Work item: Look through the records below and say how many lines include "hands". Give only that number.

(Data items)
---------------

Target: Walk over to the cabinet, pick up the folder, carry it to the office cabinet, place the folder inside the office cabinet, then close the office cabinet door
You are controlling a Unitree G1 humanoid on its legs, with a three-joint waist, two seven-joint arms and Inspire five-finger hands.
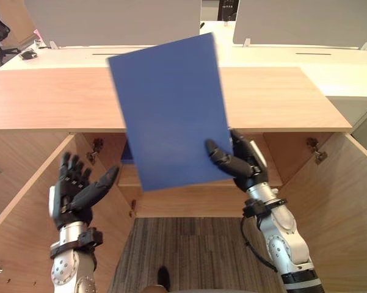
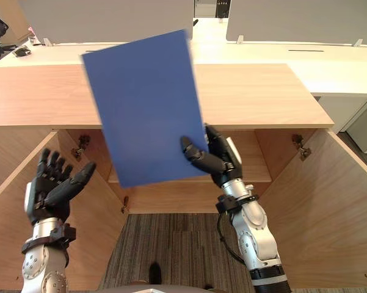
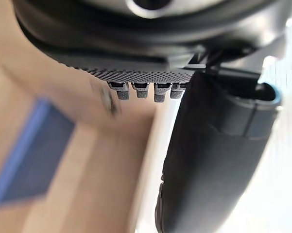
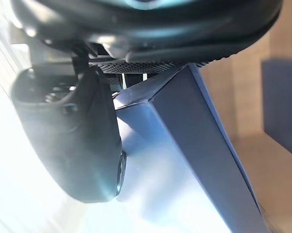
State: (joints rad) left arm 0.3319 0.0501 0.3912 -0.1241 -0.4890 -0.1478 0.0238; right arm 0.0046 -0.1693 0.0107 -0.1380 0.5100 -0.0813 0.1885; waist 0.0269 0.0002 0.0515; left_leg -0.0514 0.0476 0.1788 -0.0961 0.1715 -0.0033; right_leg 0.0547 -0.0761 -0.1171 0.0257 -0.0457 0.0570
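Striped grey carpet lies nearest, between the swung-out doors of a wooden cabinet; white desks with grey partitions stand beyond. Right hand — raised before the opening, thumb and fingers clamped on the blue folder, which stands upright, leaning left. Left hand — raised at left, fingers spread, empty.
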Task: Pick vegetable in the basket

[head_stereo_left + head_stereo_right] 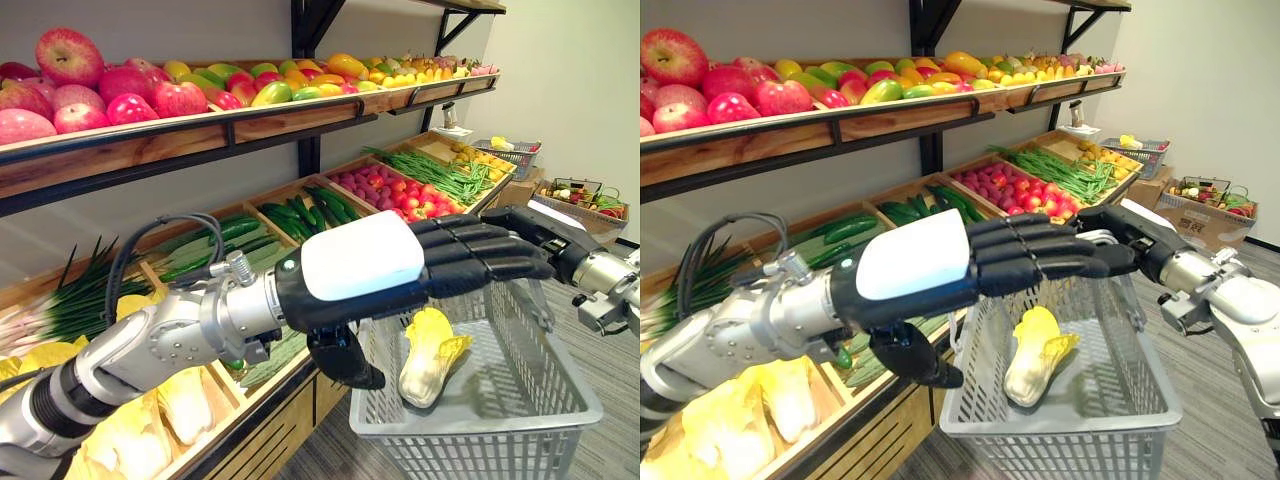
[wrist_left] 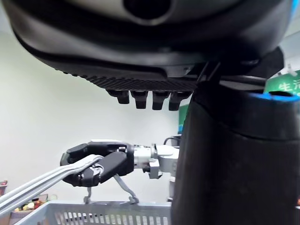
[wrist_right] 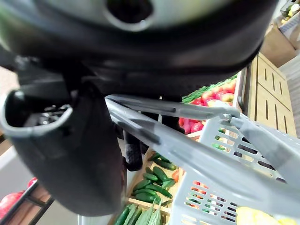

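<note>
- Writing: a green sign (image 2: 287,86) with white characters shows past the left hand's thumb, cut off by it and too partial to read.
- Left hand (image 1: 400,268), with a white cover on its back, is stretched flat over the basket (image 1: 480,445). Its fingers are straight, its thumb hangs down, and it grasps nothing.
- Cabbage (image 1: 428,358), pale yellow-green, lies inside the basket just below that hand's fingers, apart from them.
- Right hand (image 1: 1132,242) sits just beyond the left hand's fingertips, clenched round the basket's grey handles (image 2: 42,180).
- Surface: sloped wooden bins behind the left hand hold cucumbers (image 1: 320,205), red fruit (image 1: 400,192) and green beans (image 1: 430,172). Green onions (image 1: 70,300) and other cabbages (image 1: 130,450) lie by the left forearm.
- Shelf (image 1: 150,145) above the left arm carries apples (image 1: 70,95) and mangoes (image 1: 280,88).
- Room: pale walls, and a grey plank floor (image 1: 620,380) beside the basket. Past the right hand stand a second basket (image 1: 510,155) and a box (image 1: 585,205) of produce.
</note>
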Tool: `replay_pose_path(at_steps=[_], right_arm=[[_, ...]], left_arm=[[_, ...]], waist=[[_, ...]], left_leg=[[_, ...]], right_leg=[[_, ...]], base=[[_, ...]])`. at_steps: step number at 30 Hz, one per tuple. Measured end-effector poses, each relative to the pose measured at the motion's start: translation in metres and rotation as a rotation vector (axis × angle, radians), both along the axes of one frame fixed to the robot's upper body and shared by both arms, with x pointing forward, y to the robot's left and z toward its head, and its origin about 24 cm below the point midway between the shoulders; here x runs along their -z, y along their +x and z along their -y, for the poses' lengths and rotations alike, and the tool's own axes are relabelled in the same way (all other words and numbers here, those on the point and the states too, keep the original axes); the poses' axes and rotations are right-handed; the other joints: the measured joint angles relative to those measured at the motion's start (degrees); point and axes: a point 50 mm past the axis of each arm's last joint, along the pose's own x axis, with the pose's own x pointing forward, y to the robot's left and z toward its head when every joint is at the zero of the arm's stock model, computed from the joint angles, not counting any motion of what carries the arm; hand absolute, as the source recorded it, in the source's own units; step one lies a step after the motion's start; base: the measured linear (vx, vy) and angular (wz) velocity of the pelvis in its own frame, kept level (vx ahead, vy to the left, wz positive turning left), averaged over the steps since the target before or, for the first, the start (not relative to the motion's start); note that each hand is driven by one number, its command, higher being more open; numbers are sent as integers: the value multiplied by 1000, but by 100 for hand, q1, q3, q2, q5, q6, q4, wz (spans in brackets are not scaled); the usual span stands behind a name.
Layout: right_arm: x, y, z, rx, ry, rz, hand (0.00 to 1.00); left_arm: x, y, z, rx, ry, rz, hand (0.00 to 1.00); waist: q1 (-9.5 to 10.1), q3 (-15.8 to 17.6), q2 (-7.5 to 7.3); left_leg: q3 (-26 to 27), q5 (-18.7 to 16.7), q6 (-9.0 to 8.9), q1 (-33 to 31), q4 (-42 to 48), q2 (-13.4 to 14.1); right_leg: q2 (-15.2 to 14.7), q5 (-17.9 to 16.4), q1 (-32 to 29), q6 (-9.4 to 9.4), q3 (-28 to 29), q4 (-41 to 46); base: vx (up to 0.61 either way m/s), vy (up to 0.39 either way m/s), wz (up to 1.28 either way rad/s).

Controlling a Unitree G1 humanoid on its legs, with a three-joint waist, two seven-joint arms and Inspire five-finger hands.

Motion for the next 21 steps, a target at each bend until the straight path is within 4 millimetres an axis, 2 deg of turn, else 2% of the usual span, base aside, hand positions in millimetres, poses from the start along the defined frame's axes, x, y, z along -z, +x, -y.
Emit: replay_pose_path(at_steps=[2,4,6,7,11,13,15,17,18,19,21], right_arm=[[8,-7,8,36,35,-9,0],[16,-18,21,99,71,-15,0],[24,-33,38,187,105,-18,0],[29,-43,48,245,118,-16,0],[39,-63,65,369,178,5,0],[46,-77,75,446,201,7,0],[50,-83,79,486,203,4,0],[56,-90,82,525,215,-1,0],[57,-91,83,531,219,-2,0],[60,-93,84,549,237,-4,0],[66,-98,85,575,271,-3,0]], left_arm=[[-6,5,-12,-70,-37,14,100],[-11,7,-32,-155,-111,2,100],[-12,9,-61,-270,-202,-23,100],[-9,10,-82,-357,-266,-57,100],[5,5,-125,-531,-445,-125,100],[20,-2,-152,-661,-553,-164,100],[33,-6,-166,-740,-612,-199,100],[59,-9,-184,-881,-664,-311,100],[66,-9,-187,-913,-672,-343,100],[82,-12,-199,-1001,-709,-423,100],[100,-16,-214,-1106,-779,-500,100]], waist=[[18,7,11],[45,22,33],[125,51,66],[146,63,77],[203,127,46],[238,189,-4],[264,206,-24],[285,218,-27],[285,223,-21],[283,229,-17],[281,233,-16]], left_leg=[[-54,0,0,-17,10,11],[-85,0,0,-27,11,24],[-98,0,0,-48,11,35],[-130,-1,0,-47,11,39],[-187,-4,3,-54,17,42],[-251,-5,6,-92,37,44],[-272,-5,6,-106,42,47],[-322,-5,6,-130,44,47],[-333,-5,6,-135,45,47],[-377,-5,7,-172,54,46],[-431,-4,9,-238,76,49]], right_leg=[[-1,-4,6,-5,-44,0],[5,-26,12,-36,-70,1],[11,-33,28,-46,-83,-2],[4,-47,56,-36,-112,-16],[-13,-56,90,-30,-168,-35],[-30,-58,91,-34,-224,-37],[-34,-61,88,-37,-244,-38],[-48,-73,87,-55,-287,-38],[-52,-73,87,-57,-296,-39],[-63,-71,73,-67,-331,-38],[-77,-74,43,-69,-378,-38]], base=[[0,-4,10],[2,-2,8],[-5,0,4],[-10,0,9],[-10,3,9],[-15,5,12],[-7,5,7],[0,7,9],[-1,8,12],[-3,6,11],[-4,3,12]])
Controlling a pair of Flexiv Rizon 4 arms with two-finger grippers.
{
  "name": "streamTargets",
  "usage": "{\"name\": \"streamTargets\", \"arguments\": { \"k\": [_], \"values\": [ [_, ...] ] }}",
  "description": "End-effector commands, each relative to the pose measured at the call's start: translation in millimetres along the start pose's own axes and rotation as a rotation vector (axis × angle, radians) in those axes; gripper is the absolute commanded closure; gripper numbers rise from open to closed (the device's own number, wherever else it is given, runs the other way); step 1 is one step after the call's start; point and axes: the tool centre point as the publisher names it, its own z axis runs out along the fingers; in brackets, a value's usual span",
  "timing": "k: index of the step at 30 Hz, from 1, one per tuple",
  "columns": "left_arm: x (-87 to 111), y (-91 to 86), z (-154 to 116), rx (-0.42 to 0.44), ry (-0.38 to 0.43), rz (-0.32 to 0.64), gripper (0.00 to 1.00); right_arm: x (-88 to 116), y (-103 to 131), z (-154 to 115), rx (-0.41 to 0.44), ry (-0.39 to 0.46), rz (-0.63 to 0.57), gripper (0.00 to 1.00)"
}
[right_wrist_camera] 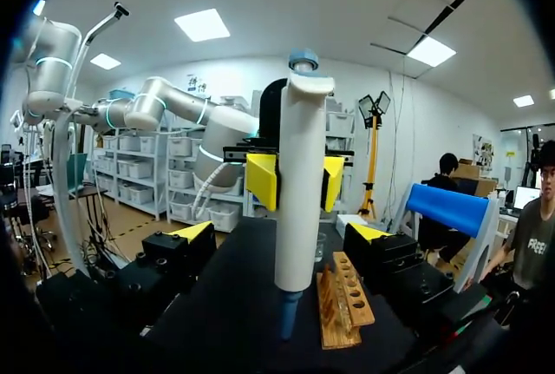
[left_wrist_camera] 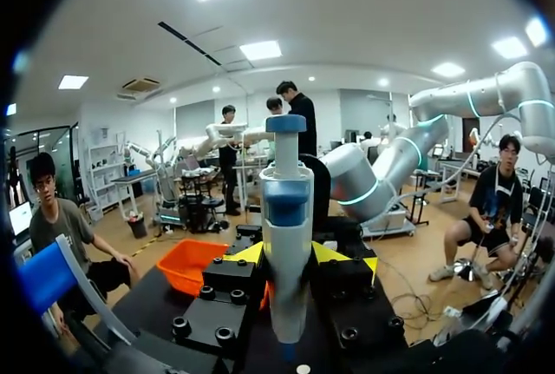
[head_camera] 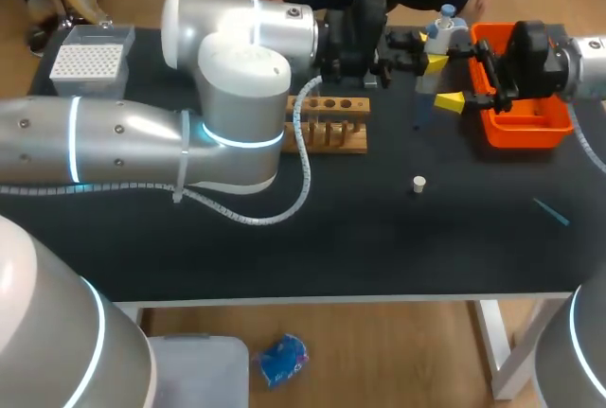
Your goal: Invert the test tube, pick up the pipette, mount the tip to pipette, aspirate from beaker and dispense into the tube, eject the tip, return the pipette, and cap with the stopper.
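The left gripper [left_wrist_camera: 288, 254] is squeezing the pipette [left_wrist_camera: 287, 291] from two sides with its yellow tips. It is holding the pipette straight up above the table [head_camera: 331, 257], close to the far edge. The right gripper [right_wrist_camera: 282, 232] is hanging wide open. Its two tips are sitting on either side of the pipette and are not touching it. The orange bin [head_camera: 521, 132] is sitting under the right gripper's arm. The wooden rack [head_camera: 331, 129] is sitting on the table by the left arm. A small white stopper [head_camera: 418, 182] is lying alone in front of the rack. A white tip box [head_camera: 90, 60] is sitting at the far left corner.
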Motion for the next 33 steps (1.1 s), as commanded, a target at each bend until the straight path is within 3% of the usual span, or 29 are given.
{"name": "streamTargets", "arguments": {
  "k": [1,12,18,33],
  "values": [
    [8.9,0.2,-15,-0.006,-0.017,-0.004,1.00,1,1,-1,0.002,0.000,0.000,0.00],
    [27.8,1.9,-40,-0.047,-0.039,-0.025,1.00,1,1,-1,0.002,0.000,0.000,0.00],
    [42.4,9.2,-62,-0.072,-0.103,-0.062,1.00,1,1,-1,0.002,0.000,0.000,0.00],
    [42.4,9.2,-62,-0.072,-0.103,-0.062,1.00,1,1,-1,0.002,0.000,0.000,0.00]
  ]
}}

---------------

Output for this task: 2